Forse sì. Mi dispiace, Giulio, ma sei morto invano. Se fossi stato rapito, come quelle altre due, Greta Ramelli e Vanessa Marzullo, avrebbero pure detto che te l’eri cercata, e che magari non era tanto giusto spendere risorse per provare a liberarti. E poi, insomma, adesso ci costringi a dire che, sì, in fondo in fondo, sotto le piramidi non è che ci sia proprio la democrazia, però, ragazzi, un po’ di pragmatismo: non si dice “pecunia non olet”?

Se tu fossi rimasto a casa, ti fossi accontentato del mondo così com’è, d’un lavoro qualunque, senza cercare di capire, di vedere, di cambiare, saresti ancora vivo e noi tutti più tranquilli. Chi se ne importa se ammazzano qualche egiziano, qualche arabo o qualche iraniano, qualche cinese e qualche americano, qualche russo, qualche negro, frocio o comunista in un qualche angolo del mondo? Proprio tu dovevi esserci, proprio lì dovevi andare, obbligando i nostri tg a farci le aperture? Non potevi startene al tuo posto?

Se ritenete che sia troppo cinico, pensate a come ci comportiamo. In questi giorni, il presidente della Repubblica è negli Stati Uniti. Dirà qualcosa sulla pena di morte? Non credo. Eppure, alla prima occasione in cui capiterà a un nostro connazionale di dover fare i conti con la minaccia dell’ultimo miglio, fioriranno appelli, fiaccolate, interessamenti istituzionali, mobilitazioni, sollecitazioni, auspici, e tutta l’infinita serie di rituali che conosciamo.

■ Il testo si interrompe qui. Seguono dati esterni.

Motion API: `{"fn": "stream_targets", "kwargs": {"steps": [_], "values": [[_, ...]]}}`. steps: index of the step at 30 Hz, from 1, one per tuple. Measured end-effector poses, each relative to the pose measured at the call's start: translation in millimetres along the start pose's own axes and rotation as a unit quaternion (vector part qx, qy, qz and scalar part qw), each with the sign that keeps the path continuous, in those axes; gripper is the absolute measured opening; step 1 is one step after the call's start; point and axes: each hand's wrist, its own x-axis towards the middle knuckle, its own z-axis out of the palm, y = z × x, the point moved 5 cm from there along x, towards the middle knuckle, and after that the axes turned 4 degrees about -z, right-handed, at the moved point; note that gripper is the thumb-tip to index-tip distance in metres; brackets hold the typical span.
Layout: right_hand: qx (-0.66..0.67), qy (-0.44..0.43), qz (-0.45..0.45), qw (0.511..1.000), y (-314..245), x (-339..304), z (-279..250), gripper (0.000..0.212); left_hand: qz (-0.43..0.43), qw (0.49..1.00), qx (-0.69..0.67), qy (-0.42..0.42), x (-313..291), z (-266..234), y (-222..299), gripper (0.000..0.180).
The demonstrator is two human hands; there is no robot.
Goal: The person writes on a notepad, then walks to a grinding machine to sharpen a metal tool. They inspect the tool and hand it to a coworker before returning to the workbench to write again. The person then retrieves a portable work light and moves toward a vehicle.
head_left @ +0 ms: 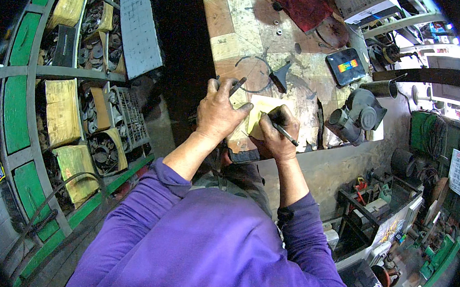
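Note:
My left hand (220, 107) rests at the table's near edge, its thumb reaching to the left side of a small yellow paper (255, 116). A short dark stick-like piece (239, 85) is between its fingers; its kind is not clear. Over the paper's right side, my right hand (279, 133) grips a black pen (286, 135), its back end pointing down to the right. The fingers partly cover the paper, and the pen's tip is hidden. Just beyond the hands lies a black wedge-shaped piece (280, 77), next to a thin dark ring (253, 73).
On the worn table (229, 28) are a flat black box (346, 67), a red cloth (302, 5), small nuts (278, 32) and a grey motor-like machine (355, 119). Shelves with yellow bins (62, 112) of metal parts stand at left. A black metal frame (362, 221) is low right.

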Motion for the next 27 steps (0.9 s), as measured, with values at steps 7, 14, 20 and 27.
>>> {"fn": "stream_targets", "kwargs": {"steps": [7, 14, 20, 27], "values": [[-0.023, 0.002, -0.002, 1.000, 2.0, -1.1, 0.6, 0.019, -0.002, 1.000, 0.005, 0.000, 0.0, -1.5, 0.7, 0.070], [-0.017, 0.001, -0.014, 1.000, 1.1, 0.1, 2.1, 0.018, -0.004, 1.000, 0.009, -0.007, 0.5, -0.5, 0.1, 0.070], [-0.027, -0.011, -0.021, 0.999, -1.2, -0.1, 1.0, 0.019, -0.004, 1.000, 0.008, -0.005, 0.3, -0.7, 0.2, 0.070], [-0.022, -0.012, -0.002, 1.000, 0.2, -0.3, 0.6, 0.020, -0.006, 1.000, 0.004, -0.002, 0.2, -1.8, 1.2, 0.069]]}}
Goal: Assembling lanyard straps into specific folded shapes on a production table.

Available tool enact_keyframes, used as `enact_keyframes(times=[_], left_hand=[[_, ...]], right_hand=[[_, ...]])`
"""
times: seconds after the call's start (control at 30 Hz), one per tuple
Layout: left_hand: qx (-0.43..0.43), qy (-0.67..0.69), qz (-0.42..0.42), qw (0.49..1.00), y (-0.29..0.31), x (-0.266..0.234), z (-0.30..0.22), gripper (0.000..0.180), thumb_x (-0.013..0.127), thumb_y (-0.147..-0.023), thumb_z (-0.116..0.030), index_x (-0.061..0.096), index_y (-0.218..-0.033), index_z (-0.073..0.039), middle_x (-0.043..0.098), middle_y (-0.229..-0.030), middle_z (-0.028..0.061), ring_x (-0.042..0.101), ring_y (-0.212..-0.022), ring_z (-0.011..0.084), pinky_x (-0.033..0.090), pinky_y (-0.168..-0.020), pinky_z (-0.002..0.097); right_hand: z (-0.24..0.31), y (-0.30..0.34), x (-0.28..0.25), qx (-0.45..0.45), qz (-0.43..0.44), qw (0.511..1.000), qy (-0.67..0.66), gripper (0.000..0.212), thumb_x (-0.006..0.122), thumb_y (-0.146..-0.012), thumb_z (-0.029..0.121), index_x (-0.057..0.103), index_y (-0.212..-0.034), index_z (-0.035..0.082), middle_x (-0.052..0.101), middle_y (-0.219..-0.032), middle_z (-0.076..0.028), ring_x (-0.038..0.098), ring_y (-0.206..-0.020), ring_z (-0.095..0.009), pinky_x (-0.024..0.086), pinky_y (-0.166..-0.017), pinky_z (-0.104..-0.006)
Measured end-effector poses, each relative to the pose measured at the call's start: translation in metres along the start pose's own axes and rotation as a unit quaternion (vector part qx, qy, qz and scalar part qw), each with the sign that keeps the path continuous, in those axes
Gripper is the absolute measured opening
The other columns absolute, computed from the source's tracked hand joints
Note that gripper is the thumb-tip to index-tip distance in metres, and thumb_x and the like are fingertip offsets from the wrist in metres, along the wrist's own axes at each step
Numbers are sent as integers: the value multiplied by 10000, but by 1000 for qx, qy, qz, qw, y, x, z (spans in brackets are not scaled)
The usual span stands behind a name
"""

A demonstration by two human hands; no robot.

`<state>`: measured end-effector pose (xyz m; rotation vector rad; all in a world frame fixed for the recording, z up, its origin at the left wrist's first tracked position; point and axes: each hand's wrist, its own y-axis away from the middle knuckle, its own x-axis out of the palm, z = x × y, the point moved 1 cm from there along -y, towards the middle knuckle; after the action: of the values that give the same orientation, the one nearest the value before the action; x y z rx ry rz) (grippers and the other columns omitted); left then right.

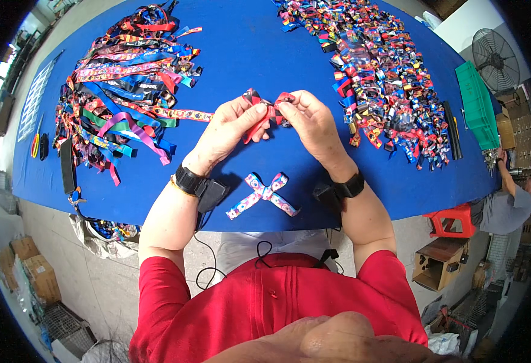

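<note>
Broad blue-topped table: over it, left hand and right hand, both pinching one red-and-black fabric ribbon bow, axis crosswise, equally near each; nearer the red-shirted person, one white-and-pink X-shaped printed ribbon piece; leftward, long multicoloured ribbon strips, heaped.

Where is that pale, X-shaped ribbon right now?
In the head view, the pale ribbon lies mid-picture on the blue table, near its front edge, between the left wristband and right wristband.
</note>
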<state>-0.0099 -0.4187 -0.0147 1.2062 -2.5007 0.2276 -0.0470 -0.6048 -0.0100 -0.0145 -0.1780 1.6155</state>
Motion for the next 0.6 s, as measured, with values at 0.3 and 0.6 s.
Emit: enact_keyframes(times=[0.3, 0.6], left_hand=[[14, -85, -28, 996, -1, -2, 3, 189, 636, -999, -204, 638, -1024, -17, 654, -790, 17, 596, -639, 74, 486, -592, 222], [50, -19, -46, 998, -4, -5, 6, 156, 567, -1035, -196, 537, -1041, -44, 693, -879, 62, 625, -669, 95, 489, -598, 225]], right_hand=[[-4, 1, -3, 26, 7, 1000, 3, 88, 604, -993, 115, 600, -991, 28, 631, -855, 20, 556, -758, -16, 453, -658, -185], [-5, 0, 0, 12, -9, 1000, -18, 79, 595, -999, 113, 598, -1002, 34, 627, -860, 20, 554, -756, -22, 446, -654, -188]])
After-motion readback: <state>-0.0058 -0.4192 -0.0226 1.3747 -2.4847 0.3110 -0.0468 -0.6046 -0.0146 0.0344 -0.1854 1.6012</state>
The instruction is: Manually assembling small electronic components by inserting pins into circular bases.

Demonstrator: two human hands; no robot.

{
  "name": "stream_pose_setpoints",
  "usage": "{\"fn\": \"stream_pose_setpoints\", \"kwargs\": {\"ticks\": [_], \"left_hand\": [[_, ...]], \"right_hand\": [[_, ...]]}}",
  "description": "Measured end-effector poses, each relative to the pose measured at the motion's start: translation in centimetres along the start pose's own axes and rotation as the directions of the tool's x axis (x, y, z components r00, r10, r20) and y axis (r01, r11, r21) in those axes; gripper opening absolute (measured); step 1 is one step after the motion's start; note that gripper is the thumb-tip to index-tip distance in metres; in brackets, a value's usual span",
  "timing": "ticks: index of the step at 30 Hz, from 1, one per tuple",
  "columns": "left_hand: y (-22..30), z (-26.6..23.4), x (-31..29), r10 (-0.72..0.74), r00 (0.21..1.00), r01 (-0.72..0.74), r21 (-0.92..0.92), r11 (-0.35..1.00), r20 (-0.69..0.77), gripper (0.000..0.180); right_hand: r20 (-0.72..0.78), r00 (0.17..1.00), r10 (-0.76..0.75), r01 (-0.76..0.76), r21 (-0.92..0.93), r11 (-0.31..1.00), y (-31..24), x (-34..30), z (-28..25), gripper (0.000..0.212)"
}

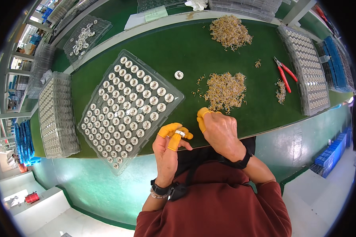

La pena di morte negli Usa c’è, all’anima dei diritti civili che cantiamo universali e di quel parci «un assurdo che le leggi, che sono l’espressione della pubblica volontà, che detestano e puniscono l’omicidio, ne commettono uno esse medesime, e, per allontanare i cittadini dall’assassinio, ordinino un pubblico assassinio» che ci andiamo ripetendo dai tempi di Beccaria; perché, ad esempio, non poniamo mai la questione sul tavolo, allo stesso modo in cui non poniamo le questioni del rispetto degli uomini e delle donne nelle tante parti del globo in cui facciamo affari? No, eh? E chi è dunque che “lucra” sulle tragedie?